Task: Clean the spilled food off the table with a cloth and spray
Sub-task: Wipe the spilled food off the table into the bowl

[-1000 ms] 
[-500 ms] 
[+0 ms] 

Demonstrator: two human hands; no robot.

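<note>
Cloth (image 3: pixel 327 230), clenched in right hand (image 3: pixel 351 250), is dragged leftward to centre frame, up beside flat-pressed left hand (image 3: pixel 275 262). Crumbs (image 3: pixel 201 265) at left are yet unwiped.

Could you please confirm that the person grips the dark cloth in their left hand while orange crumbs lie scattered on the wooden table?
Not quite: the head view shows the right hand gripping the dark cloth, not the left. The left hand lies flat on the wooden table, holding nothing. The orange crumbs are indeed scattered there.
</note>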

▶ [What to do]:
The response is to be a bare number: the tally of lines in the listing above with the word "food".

▶ [Problem solution]:
2